Should You Reveal Nonharmful Mistakes to Patients?

Batya Swift Yasgur, MA, LMSW


December 06, 2012

In This Article

All Mistakes Are Not Created Equal

There is a spectrum of errors ranging from the most obvious adverse events, in which harm befalls a patient, to the most inconsequential, in which a trivial error was caught before the patient suffered ill effects or before even reaching the patient.

Simple clerical errors and documentation slip-ups were the types of inconsequential errors that Medscape readers felt were unnecessary to reveal. "If I document something in the wrong patient's chart and then delete it and record it in the correct patient's chart before any action was taken, there's been no harm done and it's absurd to notify either patient," one reader commented.

Another wrote, "If I ordered a complete metabolic panel when a basic metabolic panel was sufficient, that might be called a 'mistake,' but I wouldn't feel compelled to disclose it, as it is trivial and resulted in no harm to anyone."

Other examples of trivial mistakes included errors in prescription or treatment orders that were spotted by a nurse or pharmacist and corrected before reaching the patient. "If I called in a prescription to the pharmacy and the pharmacist's questions made me realize that I had miscalculated the dosage, I would be grateful for the correction but wouldn't feel that I needed to reveal this to the patient," Dr. Prager says. "It would certainly motivate me to be more careful next time," he adds.

Another survey respondent said, "I don't think I need to inform patients every time I misprint a script and catch it before it leaves the office, or change a CPT code."

This scenario differs from one in which the wrong medication or wrong dose has been administered, even if it did not harm the patient, Dr. Winslade points out. "In this case, it is appropriate to disclose the error, because the patient has actually received treatment."

Some respondents agreed. One commented, "Giving the wrong drug even if no harm results, is worth reporting for continued quality improvement."

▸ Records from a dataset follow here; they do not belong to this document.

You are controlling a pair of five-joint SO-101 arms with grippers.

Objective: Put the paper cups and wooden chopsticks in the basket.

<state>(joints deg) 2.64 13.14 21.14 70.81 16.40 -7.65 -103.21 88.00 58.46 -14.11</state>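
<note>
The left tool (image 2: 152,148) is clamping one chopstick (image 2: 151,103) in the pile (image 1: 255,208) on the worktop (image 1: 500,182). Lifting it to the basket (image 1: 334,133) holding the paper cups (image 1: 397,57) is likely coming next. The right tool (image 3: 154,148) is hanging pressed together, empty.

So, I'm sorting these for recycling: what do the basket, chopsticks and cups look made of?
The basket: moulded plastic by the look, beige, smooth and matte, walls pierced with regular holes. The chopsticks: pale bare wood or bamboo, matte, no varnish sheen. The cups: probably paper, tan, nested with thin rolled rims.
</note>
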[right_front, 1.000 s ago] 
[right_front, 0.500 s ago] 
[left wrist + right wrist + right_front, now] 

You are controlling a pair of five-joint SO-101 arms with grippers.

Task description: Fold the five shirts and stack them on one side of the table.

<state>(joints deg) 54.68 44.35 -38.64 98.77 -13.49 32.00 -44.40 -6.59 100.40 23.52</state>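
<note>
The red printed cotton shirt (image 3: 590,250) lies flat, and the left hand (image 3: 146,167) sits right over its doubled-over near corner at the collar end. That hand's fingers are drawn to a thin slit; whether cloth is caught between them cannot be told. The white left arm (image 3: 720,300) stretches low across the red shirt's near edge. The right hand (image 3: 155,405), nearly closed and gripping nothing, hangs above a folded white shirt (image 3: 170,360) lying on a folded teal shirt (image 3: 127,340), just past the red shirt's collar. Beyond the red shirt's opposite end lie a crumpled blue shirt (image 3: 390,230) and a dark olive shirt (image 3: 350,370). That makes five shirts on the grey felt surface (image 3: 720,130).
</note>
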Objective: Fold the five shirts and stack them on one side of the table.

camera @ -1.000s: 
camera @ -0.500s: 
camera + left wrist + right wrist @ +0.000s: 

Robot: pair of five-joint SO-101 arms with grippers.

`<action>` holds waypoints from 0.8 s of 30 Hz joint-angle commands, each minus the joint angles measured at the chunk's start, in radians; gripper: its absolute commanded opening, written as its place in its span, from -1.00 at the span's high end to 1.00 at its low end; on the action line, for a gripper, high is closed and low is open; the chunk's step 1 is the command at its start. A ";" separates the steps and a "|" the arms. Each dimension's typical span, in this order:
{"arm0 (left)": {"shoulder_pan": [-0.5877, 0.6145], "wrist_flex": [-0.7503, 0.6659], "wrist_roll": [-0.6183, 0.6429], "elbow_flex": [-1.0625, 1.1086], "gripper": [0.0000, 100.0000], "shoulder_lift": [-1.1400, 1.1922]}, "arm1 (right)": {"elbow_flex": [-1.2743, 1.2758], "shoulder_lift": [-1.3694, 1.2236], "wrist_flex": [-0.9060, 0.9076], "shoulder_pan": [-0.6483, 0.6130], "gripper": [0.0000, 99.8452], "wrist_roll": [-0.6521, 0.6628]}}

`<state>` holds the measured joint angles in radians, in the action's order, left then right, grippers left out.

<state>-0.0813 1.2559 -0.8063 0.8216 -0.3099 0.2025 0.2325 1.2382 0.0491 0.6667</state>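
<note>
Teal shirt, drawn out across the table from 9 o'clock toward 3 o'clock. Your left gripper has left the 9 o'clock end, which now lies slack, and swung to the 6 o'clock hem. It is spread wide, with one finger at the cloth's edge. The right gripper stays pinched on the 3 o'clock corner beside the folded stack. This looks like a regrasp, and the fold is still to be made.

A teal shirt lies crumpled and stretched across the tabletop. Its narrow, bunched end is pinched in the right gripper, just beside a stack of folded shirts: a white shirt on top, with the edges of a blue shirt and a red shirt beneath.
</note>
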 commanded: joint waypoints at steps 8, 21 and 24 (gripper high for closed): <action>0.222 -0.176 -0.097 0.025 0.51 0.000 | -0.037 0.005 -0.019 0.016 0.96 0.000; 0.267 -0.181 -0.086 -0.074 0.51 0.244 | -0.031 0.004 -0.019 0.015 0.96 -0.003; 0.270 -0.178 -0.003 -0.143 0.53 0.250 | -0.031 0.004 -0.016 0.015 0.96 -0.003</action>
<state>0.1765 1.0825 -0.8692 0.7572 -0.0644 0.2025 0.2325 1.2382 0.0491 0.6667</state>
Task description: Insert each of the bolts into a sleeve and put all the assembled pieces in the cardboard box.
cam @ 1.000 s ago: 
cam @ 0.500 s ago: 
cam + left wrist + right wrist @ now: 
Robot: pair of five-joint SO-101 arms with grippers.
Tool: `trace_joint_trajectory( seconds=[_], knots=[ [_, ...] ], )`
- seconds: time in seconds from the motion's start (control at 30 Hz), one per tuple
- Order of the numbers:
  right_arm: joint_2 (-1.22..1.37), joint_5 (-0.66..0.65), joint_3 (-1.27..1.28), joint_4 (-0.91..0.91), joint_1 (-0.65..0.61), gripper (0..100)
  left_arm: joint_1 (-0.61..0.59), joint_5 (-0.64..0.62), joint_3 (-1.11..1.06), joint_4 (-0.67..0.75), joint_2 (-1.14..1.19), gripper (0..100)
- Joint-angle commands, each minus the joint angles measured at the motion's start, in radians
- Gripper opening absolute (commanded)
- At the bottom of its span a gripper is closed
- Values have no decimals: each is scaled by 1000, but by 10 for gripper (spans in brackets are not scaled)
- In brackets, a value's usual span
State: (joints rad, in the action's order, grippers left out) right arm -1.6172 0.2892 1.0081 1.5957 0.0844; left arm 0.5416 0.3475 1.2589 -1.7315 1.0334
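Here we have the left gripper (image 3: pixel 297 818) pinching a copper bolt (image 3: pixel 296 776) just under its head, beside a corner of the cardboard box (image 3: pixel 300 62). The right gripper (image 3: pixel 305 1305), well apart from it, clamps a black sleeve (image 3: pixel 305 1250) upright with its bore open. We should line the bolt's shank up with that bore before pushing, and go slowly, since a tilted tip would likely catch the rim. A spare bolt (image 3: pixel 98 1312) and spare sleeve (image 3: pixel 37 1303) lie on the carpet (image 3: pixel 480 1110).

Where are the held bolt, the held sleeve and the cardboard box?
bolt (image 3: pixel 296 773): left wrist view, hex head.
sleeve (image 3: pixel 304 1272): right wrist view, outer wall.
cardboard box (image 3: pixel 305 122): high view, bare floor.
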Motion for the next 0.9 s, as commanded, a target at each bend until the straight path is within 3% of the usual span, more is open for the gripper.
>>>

Others took a different view. "I have accidentally given a larger-than-planned dose of narcotic to an anesthetized patient, resulting in an extra 15 minutes in the operating room awaiting return of respiratory function. No harm came to the patient other than the extra OR time. I don't think this has to be disclosed."

Another wrote, "If I put a screw in the bone in the wrong place during surgery, then I noticed and changed the placement and all was well -- these mistakes happen all the time. Telling the patient would cause unneeded worry and concern."

Is It Really a Mistake?

What constitutes a mistake can sometimes be subjective. One survey respondent commented, "What one physician perceives as a mistake, another may perceive as an expected event. For example, in the operating room, a small serosal tear requiring a suture may occur -- a very common occurrence with adhesions. I may not tell the patient about this, as it is not likely to cause a problem. Does the frequency of occurrence make a difference in whether it's seen as a 'mistake'? This depends on the doctor's perception."

"Mistakes" like these are sometimes viewed as simple events that take place in the course of ordinary practice. "A lot of my colleagues dismiss errors as 'occurrences' and not 'mistakes,'" one respondent reports. "They believe that if it causes no harm, it was just an 'event' and there is no point in revealing it. Their viewpoint is 'no harm, no foul.'"

Dr. Winslade strongly disagrees. "'No harm, no foul' is a misguided theory here, because it is the patient's right to be informed of any intervention administered in the course of treatment that could have caused harm.